One issue on which there seems to be agreement is the need for interoperability: the ability for users to send money between mobile financial services operators. If different platforms are unable to talk to each other, the usefulness of what they’re offering is limited. Imagine, for example, if your Ooredoo phone was unable to call a Telenor user, or you couldn’t transfer money from an account at KBZ Bank to one at CB Bank.
Scheffmann said it was essential for the development of the sector that the regulator enables interoperability between the different providers.
“Once you open up the market to interoperability, transactions increase,” Pwint Phyu Htun said. “In Myanmar, many people don’t understand that interoperability brings huge value.

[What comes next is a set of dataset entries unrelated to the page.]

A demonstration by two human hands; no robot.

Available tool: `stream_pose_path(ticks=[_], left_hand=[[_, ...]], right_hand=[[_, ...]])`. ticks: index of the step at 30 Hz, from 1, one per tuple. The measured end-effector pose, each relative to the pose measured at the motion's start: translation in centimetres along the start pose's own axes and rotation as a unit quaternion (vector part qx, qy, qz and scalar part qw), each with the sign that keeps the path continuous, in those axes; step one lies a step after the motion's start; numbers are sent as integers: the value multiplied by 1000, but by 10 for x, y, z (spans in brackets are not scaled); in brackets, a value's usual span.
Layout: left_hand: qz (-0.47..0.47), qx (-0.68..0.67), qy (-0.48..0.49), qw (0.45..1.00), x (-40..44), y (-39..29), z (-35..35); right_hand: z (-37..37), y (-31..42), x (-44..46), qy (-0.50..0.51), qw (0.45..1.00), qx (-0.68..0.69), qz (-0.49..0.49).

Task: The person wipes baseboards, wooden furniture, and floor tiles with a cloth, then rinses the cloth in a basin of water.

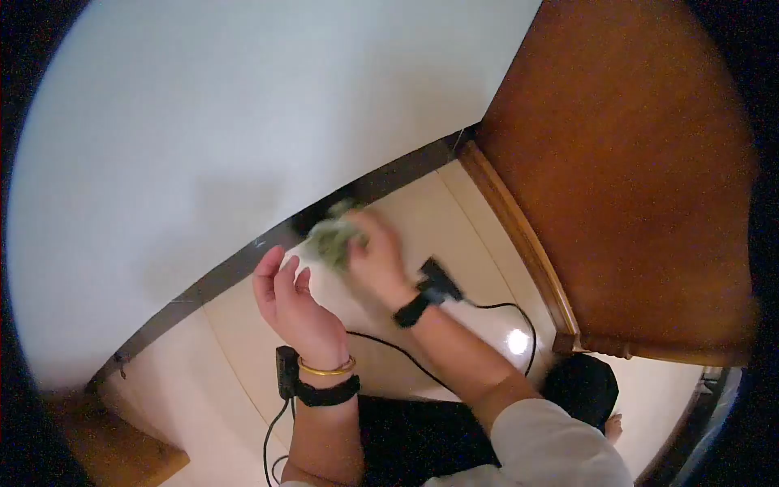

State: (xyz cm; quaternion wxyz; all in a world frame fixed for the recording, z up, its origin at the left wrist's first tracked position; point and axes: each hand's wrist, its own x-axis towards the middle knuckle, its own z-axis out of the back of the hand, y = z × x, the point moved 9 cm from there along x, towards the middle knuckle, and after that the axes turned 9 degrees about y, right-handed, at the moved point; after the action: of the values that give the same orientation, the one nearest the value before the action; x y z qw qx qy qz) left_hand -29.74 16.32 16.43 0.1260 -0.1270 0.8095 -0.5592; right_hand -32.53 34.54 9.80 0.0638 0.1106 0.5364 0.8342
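My right hand (376,253) is closed around a crumpled green and white cloth (331,242), blurred by motion. The cloth is up against the dark baseboard (406,169) at the foot of the white wall. To its left, my left hand (299,307) is raised above the floor, fingers loosely curled and apart, with nothing in them. A gold bangle (327,369) and a black strap circle my left wrist. On my right wrist is another black strap (414,309) with a small black device attached.
A brown wooden furniture panel (633,187) with a moulded base stands at the right. Another wooden piece (130,442) is at the lower left. Black cables (531,325) run from the wrist devices over the glossy tiled floor (243,357). The white wall (219,105) rises ahead.
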Motion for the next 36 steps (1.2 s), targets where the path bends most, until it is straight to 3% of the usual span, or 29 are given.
stream_pose_path(ticks=[1,2,4,6,8,14,17,20,23,24,27,29,30,32,35,36], left_hand=[[4,0,16,1000,-3,3,-1],[10,1,33,999,-2,5,-4],[32,13,63,997,-9,16,-18],[53,39,102,993,-7,25,-26],[54,60,119,990,13,11,-32],[46,74,136,987,30,-3,-37],[47,98,170,979,24,14,-42],[3,119,192,974,20,29,-45],[-33,145,217,965,18,44,-62],[-61,152,219,962,19,42,-64],[-108,196,205,953,13,17,-60],[-117,232,227,938,9,16,-57],[-120,268,197,935,3,17,-50],[-132,333,144,922,-9,9,-37],[-167,517,143,827,-36,15,-6],[-95,560,217,794,-42,23,10]], right_hand=[[36,-6,1,-84,993,-82,-16],[63,-21,15,-97,973,-207,-18],[109,-28,24,-35,916,-391,-77],[118,-89,17,-20,895,-441,-70],[119,-92,12,8,893,-448,-25],[143,-80,-141,174,830,-504,-165],[146,-103,-239,182,772,-529,-303],[128,-120,-269,169,729,-551,-370],[112,-94,-219,150,774,-504,-353],[96,-113,-203,109,773,-555,-288],[19,-40,-134,160,810,-555,-97],[-27,-23,-105,111,936,-332,29],[-39,-15,-102,93,970,-208,81],[-43,-2,-100,94,993,-39,56],[-25,1,-98,96,973,210,-3],[-23,-4,-98,101,952,287,-30]])
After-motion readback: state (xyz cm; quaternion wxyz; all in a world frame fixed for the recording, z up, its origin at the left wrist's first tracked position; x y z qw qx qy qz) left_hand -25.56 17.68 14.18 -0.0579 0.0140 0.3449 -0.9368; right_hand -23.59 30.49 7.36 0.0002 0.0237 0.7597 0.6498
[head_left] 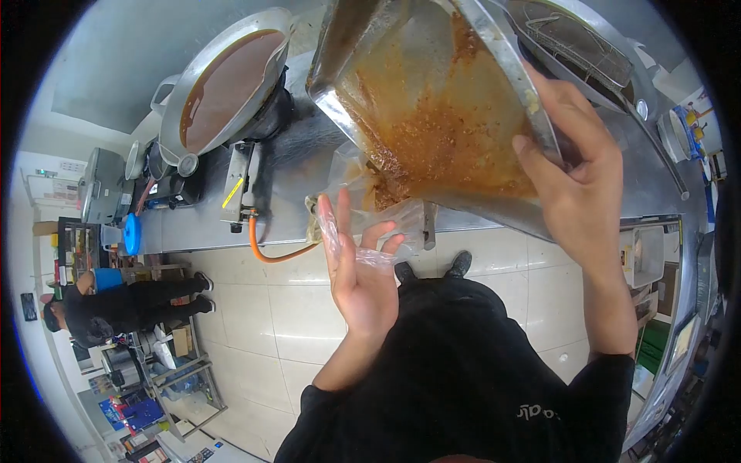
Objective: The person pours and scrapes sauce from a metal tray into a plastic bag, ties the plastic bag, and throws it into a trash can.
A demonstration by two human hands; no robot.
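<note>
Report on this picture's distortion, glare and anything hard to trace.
Head view: strong fisheye bending, black corners, a person at the left tipped sideways; head view: bright glare along the metal tray's rim, paler sheen on the floor tiles; head view: the clear plastic bag's edges are hard to trace around the left hand.

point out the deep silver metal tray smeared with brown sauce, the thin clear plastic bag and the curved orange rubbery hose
Metal tray (509, 62): head view, on its right-hand side wall.
Plastic bag (409, 216): head view, on its crumpled side.
Orange hose (272, 260): head view, low on its curve.
</note>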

Openness is what’s going to get a lot more adoption.
“MFS can be a nation-building effort,” she said. “All of a sudden you’re going to be connecting the people in Tanintharyi, northern Shan, Rakhine – anywhere in the country … Telecoms and financial services are really a glue that brings all the people together.”
The fine print
Should OK Dollar be granted a licence, it will have to make some significant changes to the terms and conditions of service currently available only in English on its website.

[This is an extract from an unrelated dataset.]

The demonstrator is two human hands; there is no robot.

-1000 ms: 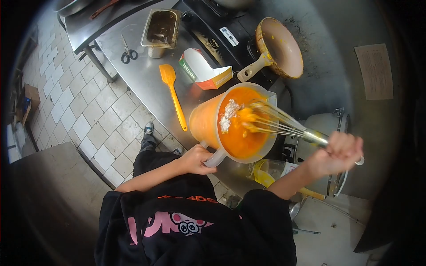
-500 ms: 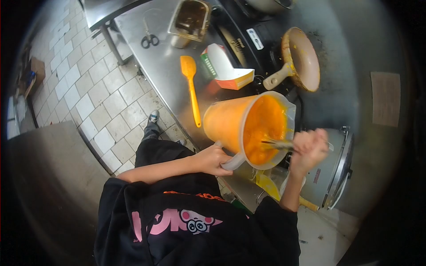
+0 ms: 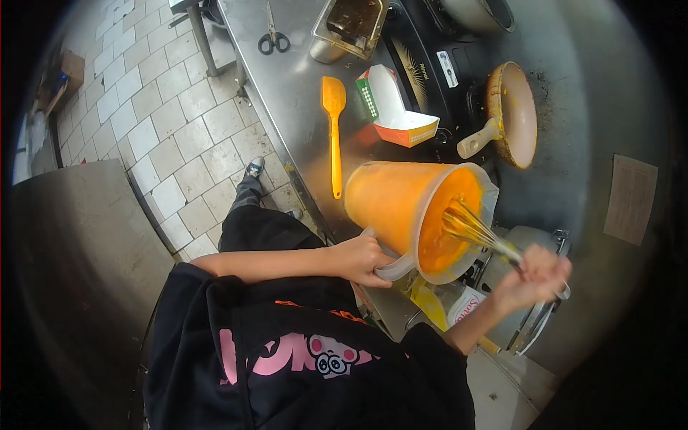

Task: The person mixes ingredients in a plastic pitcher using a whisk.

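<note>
A large translucent plastic pitcher (image 3: 390,190) holds an orange liquid (image 3: 437,233), its mouth turned toward the right. My left hand (image 3: 358,259) is closed around the pitcher's handle. In my right hand (image 3: 536,279) is the handle of a metal whisk (image 3: 479,228). The whisk slants across the pitcher's mouth, with its orange-coated wires at the liquid; I cannot tell how deep the tips sit. On the steel counter (image 3: 304,147) beside the pitcher lies an orange spatula (image 3: 334,136).
An open paper food box (image 3: 398,111) stands by the black stove (image 3: 423,72). A stained frying pan (image 3: 512,118) leans near the back wall. Scissors (image 3: 273,39) and a metal container of dark contents (image 3: 351,29) are farther along. A grey lidded appliance (image 3: 512,326) stands right.
My right hand has drawn outward and down with the whisk, so more of its wires show above the liquid. The whole view has shifted, while my left hand keeps the pitcher's handle.
</note>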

The terms and conditions relieve OK Dollar of many of the responsibilities that the mobile financial services regulation imposes on licensed operations.

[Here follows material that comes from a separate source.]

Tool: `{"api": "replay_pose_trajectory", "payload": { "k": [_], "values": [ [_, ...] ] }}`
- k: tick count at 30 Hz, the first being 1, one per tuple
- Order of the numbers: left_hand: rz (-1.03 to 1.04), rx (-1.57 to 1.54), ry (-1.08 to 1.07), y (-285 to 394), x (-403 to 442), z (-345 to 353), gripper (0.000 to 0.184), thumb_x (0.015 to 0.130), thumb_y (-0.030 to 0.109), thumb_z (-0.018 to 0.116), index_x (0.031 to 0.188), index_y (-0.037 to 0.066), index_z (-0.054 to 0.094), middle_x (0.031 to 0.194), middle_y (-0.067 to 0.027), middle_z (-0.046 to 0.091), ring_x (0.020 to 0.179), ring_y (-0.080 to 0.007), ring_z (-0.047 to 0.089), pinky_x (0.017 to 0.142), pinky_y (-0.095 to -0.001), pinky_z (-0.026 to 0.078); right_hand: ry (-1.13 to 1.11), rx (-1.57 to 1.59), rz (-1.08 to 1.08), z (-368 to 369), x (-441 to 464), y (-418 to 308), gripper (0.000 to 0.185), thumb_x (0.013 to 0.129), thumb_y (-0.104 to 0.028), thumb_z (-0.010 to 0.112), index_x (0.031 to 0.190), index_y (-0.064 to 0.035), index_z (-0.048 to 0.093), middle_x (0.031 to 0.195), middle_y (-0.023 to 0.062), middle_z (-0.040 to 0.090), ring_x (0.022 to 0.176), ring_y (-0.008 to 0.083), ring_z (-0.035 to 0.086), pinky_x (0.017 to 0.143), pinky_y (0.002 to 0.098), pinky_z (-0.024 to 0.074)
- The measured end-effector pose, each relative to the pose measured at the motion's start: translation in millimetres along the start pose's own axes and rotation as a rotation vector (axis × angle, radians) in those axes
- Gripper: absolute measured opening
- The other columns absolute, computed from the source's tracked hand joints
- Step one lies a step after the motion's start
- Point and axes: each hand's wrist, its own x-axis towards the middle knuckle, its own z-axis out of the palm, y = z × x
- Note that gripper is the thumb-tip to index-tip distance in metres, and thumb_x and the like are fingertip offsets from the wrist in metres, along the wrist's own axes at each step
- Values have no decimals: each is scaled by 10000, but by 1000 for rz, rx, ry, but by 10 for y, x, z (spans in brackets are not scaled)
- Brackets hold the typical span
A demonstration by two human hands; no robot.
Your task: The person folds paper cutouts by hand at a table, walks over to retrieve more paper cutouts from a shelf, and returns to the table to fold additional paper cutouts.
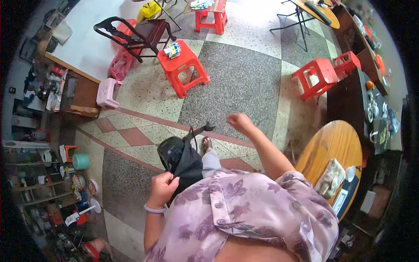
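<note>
My left hand (163, 188), with a pale bracelet at its wrist, is closed on the gathered dark cloth of a black bag (176, 153). The bag hangs in front of my left side. Its black strap (201, 129) sticks out forward, ending in a dark rounded piece. My right hand (240, 122) is held out ahead over the floor, its fingers curled in with nothing seen in them. It is apart from the bag. Below, my sandalled foot (207, 144) shows on the tiles.
Ahead stands a red stool (180, 63) with small packets on it, beside a dark wooden chair (146, 35). A pink stool (107, 93) is at left. To the right are more red stools (317, 77) and an oval wooden table (334, 142) holding a cloth. Cluttered shelves (41, 185) line the left.
</note>
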Motion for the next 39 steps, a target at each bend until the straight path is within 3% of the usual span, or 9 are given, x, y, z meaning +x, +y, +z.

For example, OK Dollar reserves the right to discontinue its service, terminate accounts and retain the balance “if there are discrepancies or inaccuracies in any information or documentation provided to them”. Deposits must also be used within 185 days or “may be forfeited at our discretion”. Similarly, it “reserve[s] the right to suspend or discontinue the OK Dollar services at any time, for any reason or no reason”. However, under the MFS regulation, providers “shall, upon request by a MFS account holder, redeem, at any time and at par value, the money held in the MFS account”.
OK Dollar distances itself from the actions of its merchants and agents. The terms and conditions stipulate that users “assume any loss or liability” resulting from a reload or attempted reload, or withdrawal or attempted withdrawal. It also states that it is “not responsible for any acts or omissions of any third party including merchants, advance merchants, agents or any financial institutions” that use OK Dollar services.
But under section 9(a)(3) of the MFS regulation, a provider “is legally responsible for the actions of its agent to the extent that they relate to the conducting of MFS transactions and matters connected therewith”. Section 20, meanwhile, states that a provider “shall be responsible for monitoring and supervising the activities of their agents”.
The terms and conditions also exempt OK Dollar from liability for “any breach of privacy or unauthorized access to their customers personal information, transactions or any other customer information”. The MFS regulation states that each provider “and its agents and intermediaries if any, shall ensure privacy and confidentiality of customer information and data”.
The service also appears to breach transaction limits. Under the MFS, individual account holders can deposit up to K1 million and transfer up to K200,000 a day and K5 million a month.
However, OK Dollar allows individual customers to transfer up to K500,000 in a single transaction, and K1 million over three transactions.
The mobile financial services regulation also requires all customer deposits to be held at an approved commercial bank. Any interest derived from these deposits “shall be declared to the Central Bank on an annual basis and be utilised for the benefit of customers as approved by the Central Bank”.